Some words from Edgar Allan Poe (“The City in the Sea”, 1845) warm us up for the tricks, treats, and other Halloween horrors planned on Main Street this year. 

First, 2009 brings the bicentennial anniversary of the birth of the Poe, America’s favorite hair-raising man of letters, and Virginia  is celebrating his legacy–especially around Halloween.    There are exhibits, stagings of plays based on Poe’s work, readings, and tours.  For more information, visit: www.poe200th.com.

Poe statue on the Capitol grounds in Richmond
Poe statue on the Capitol grounds in Richmond

You don’t have to have Poe history to celebrate his spirit locally–especially on All Hallow’s Eve– and historic downtowns are a great place to give folks a fright.  Poe knew that people love to be scared. Here’s how downtowns are doing it.

Ghostly Tours: Harrisonburg and Abingdon offer ghost tours of their haunted streets, including local lore of a long departed Harrisonburg shop owner who still minds the store, and the gripping tales of Donnamarie Emmert, resident storyteller of Martha Washington Hotel and Spa in Abingdon. For a video look at the Abingdon tour, check out this YouTube posting. Lynchburg offers candlelit cemetery tours, if you have the nerve.

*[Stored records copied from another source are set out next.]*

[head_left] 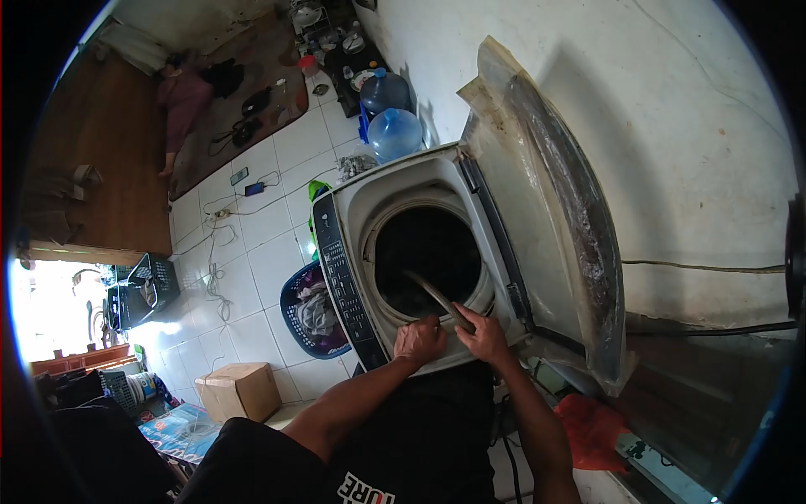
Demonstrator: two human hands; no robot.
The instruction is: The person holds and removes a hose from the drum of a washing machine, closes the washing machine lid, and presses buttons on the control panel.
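Observation:
A top-loading washing machine [357,220] stands in front of me with its lid [537,176] raised against the wall. In my right hand [483,334] is a grey-brown hose [437,296], its far end reaching down into the dark drum [420,248]. The fingers of my left hand [420,340] are curled closed at the machine's near rim, beside the right hand; whether they grip the rim or something else is hidden. What lies in the drum is too dark to make out.
A blue laundry basket [290,307] with clothes stands left of the machine. Behind it are water jugs [395,134]. A cardboard box [239,391], phones [253,190] and cables [217,281] lie on the tiled floor. Farther off, a person [185,105] is on a rug.

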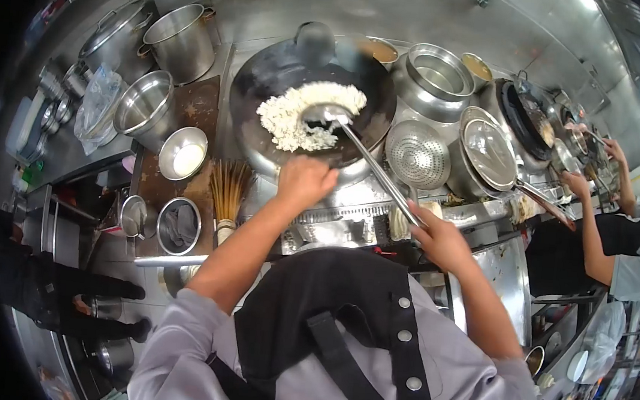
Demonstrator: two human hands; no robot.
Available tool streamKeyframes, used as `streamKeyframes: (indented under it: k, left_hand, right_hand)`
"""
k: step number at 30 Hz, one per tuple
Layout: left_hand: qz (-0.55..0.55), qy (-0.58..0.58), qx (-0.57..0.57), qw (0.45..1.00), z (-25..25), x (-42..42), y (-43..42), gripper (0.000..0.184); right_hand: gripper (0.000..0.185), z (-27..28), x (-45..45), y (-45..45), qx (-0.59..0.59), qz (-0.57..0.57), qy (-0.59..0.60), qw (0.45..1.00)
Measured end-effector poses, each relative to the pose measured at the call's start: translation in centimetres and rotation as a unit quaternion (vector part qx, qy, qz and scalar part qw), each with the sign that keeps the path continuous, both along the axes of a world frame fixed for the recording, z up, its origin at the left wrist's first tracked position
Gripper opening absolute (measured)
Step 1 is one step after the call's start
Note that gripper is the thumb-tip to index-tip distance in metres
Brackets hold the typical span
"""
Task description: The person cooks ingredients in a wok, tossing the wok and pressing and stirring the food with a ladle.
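Observation:
A large dark wok [254,131] sits on the stove, with white rice [289,111] heaped in its middle. My left hand [306,185] is closed at the wok's near rim; the exact part it grips is hidden under the fingers. In my right hand [443,241] is the end of a long-handled metal ladle [374,163]. The ladle's bowl rests in the rice, at the right of the heap. Just right of the wok, close to the ladle's handle, lies a round perforated skimmer [418,155].
Left of the wok are a bamboo brush [228,193], a small metal bowl [184,153] and steel pots [180,42]. A strainer [490,155] sits on a pot at right. A co-worker [595,237] stands at another wok; another person [58,285] is at left.

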State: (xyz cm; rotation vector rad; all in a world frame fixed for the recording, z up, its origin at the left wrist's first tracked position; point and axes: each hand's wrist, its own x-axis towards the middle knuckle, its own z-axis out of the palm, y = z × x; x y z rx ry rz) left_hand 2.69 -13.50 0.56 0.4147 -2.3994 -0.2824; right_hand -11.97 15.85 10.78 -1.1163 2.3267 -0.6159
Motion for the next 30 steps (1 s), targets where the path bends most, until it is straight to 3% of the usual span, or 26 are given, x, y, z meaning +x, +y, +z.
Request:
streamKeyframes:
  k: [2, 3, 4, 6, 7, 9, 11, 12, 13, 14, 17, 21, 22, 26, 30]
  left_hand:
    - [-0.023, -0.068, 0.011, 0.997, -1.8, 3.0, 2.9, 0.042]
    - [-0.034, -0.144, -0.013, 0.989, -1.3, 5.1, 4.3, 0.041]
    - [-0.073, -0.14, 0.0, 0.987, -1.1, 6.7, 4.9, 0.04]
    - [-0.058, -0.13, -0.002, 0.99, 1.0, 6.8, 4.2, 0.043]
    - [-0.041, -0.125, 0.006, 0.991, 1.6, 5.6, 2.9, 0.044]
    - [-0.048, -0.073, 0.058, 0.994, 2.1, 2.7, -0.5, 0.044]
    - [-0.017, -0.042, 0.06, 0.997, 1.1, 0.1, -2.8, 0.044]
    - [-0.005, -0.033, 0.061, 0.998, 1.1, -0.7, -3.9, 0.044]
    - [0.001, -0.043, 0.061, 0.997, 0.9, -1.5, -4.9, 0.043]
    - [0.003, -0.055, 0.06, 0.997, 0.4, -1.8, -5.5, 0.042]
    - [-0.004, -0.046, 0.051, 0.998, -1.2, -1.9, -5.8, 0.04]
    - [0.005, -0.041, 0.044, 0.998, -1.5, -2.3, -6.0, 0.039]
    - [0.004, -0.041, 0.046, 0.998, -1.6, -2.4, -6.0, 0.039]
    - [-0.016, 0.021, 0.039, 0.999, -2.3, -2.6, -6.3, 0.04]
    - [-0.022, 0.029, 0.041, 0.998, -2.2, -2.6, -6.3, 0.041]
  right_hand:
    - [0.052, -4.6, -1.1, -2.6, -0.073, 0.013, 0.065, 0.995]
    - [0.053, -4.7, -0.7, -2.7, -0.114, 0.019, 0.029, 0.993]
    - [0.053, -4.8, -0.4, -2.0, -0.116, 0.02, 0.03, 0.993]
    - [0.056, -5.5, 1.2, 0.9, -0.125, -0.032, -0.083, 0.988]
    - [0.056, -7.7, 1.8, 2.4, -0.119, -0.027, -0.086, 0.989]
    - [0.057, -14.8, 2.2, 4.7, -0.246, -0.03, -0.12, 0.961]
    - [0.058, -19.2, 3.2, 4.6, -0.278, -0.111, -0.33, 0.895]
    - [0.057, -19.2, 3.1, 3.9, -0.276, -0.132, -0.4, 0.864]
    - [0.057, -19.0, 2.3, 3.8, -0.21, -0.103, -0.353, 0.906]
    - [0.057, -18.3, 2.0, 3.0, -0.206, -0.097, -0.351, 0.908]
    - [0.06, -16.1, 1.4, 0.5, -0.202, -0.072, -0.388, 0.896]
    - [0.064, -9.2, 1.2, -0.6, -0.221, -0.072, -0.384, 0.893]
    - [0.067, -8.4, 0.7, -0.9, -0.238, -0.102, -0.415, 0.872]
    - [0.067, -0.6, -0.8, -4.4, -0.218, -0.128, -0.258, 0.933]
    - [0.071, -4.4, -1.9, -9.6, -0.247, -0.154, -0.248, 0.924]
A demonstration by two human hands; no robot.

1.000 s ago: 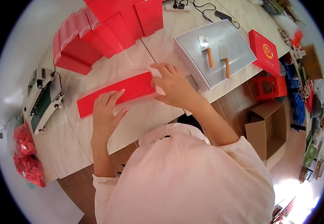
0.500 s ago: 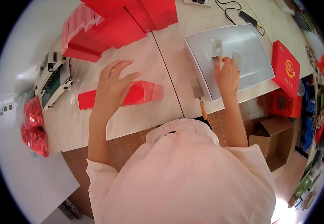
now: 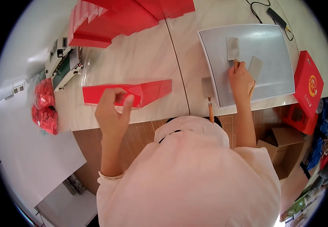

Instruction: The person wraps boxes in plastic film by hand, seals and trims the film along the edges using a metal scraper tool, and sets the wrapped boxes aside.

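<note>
My right hand [image 3: 242, 81] is closed on the handle of a scraper [image 3: 232, 49], whose flat metal blade lies on a grey plate with white sides [image 3: 273, 45]. A second scraper [image 3: 255, 68] rests beside it on the plate, its handle partly under my hand. Across the near left edge of the plate lies a third scraper [image 3: 208, 87] with a wooden handle. My left hand [image 3: 113, 111] is open, with fingers curled and thumb apart, in front of a long red box [image 3: 154, 92] in clear film. It hides part of the box; contact cannot be made out.
Stacked red boxes [image 3: 130, 22] stand at the back left. A small machine [image 3: 64, 62] and bags of red packets [image 3: 44, 106] are on the left. Right of the plate is a red printed box [image 3: 308, 81]; a cardboard carton [image 3: 285, 151] sits below. A black cable [image 3: 255, 11] runs behind.
My left hand has come down and nearer from above the red box, its fingers curling. My right hand stays at the scraper handle, its grip tighter. The whole view has shifted slightly.
</note>
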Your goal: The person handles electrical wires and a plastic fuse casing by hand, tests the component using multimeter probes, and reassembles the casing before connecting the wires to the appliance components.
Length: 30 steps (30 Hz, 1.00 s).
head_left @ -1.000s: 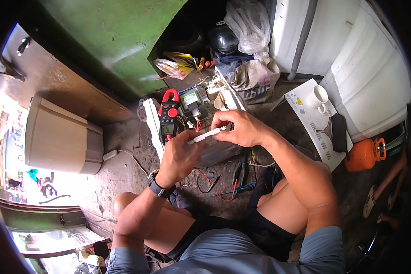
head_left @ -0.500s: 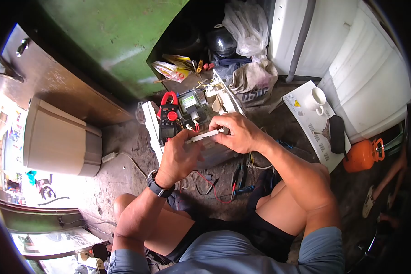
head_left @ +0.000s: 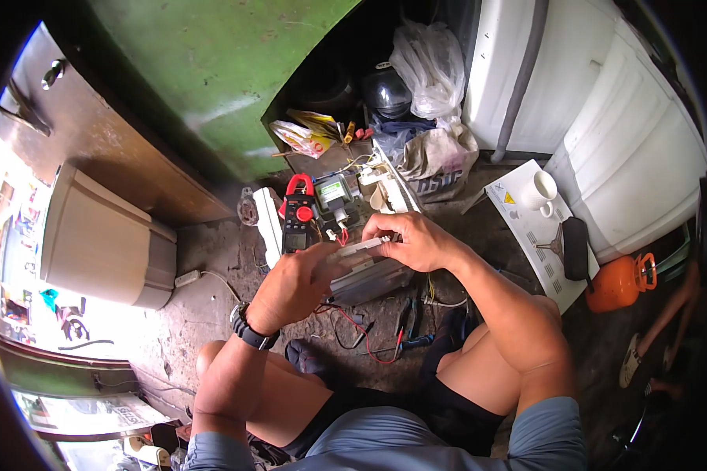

Trick or Treat. For the smaller celebrants, Marion invites the kids downtown for trick or treating, as does Staunton, where the little ones will find witches, contests, and more.  Winchester has Spooktacular, afternoon trick or treating with merchants, and Culpeper offers it in the early evening at the downtown shops, inlcuding the “Poe”etically named “Raven’s Nest” coffee house. 

Weak and wearie greetings of the season from the Virginia Main Street Staff.  Evermore.